▶ [Work instruction]:
Compute how many lines in the entries below include the string "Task". Only the number is wanted.

Items from a data source
---------------
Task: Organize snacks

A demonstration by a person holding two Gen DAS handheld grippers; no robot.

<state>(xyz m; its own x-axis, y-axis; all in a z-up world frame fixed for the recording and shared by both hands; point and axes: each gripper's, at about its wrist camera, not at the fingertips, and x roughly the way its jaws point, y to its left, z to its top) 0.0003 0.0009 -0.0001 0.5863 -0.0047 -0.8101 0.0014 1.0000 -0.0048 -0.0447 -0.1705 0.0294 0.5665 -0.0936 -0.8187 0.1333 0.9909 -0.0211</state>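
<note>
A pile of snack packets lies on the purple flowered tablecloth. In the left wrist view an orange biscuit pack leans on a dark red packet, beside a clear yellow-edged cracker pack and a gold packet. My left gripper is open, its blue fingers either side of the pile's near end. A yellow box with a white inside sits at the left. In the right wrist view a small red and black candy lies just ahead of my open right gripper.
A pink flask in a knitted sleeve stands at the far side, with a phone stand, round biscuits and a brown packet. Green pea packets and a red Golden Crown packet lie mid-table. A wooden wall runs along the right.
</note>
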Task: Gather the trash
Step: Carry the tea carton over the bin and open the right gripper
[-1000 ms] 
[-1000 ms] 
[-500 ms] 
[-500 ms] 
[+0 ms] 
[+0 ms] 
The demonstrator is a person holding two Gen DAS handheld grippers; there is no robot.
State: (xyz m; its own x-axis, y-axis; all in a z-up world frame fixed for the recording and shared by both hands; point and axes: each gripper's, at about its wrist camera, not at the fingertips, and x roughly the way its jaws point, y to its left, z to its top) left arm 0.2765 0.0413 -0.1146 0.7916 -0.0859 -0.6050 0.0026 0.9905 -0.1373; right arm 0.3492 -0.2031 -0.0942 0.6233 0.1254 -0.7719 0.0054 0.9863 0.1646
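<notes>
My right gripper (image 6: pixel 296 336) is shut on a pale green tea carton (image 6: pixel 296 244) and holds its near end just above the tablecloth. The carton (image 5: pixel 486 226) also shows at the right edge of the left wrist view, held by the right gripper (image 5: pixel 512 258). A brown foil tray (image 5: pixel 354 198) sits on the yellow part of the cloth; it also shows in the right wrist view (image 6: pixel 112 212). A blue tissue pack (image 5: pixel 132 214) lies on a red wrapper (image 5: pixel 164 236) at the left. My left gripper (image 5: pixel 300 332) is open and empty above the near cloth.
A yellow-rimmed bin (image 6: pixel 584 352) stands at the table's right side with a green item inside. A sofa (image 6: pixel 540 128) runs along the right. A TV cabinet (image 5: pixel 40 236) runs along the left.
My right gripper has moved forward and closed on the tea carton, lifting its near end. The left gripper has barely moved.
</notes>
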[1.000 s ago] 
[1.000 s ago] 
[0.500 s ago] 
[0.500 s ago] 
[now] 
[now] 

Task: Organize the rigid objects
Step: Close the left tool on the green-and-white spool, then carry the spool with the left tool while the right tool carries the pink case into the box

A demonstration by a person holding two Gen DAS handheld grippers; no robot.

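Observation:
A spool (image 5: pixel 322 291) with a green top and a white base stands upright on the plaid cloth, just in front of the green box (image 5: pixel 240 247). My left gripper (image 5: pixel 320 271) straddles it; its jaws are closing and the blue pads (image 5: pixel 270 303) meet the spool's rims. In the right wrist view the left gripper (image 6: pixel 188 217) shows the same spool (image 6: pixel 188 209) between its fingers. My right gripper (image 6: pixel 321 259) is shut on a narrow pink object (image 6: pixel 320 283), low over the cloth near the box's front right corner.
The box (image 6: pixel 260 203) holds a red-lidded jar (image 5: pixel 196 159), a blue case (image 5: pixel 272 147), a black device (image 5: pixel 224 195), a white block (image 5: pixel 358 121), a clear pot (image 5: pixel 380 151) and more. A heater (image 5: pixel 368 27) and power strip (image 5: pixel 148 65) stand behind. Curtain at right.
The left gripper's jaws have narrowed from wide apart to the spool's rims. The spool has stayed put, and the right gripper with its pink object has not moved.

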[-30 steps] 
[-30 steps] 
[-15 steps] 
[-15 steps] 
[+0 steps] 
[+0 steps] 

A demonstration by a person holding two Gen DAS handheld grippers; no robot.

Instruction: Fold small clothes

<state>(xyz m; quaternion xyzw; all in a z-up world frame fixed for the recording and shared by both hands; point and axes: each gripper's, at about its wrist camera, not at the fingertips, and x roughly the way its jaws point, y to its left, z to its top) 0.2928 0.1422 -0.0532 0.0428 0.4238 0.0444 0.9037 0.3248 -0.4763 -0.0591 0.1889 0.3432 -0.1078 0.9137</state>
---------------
▶ [Response to this exercise]:
3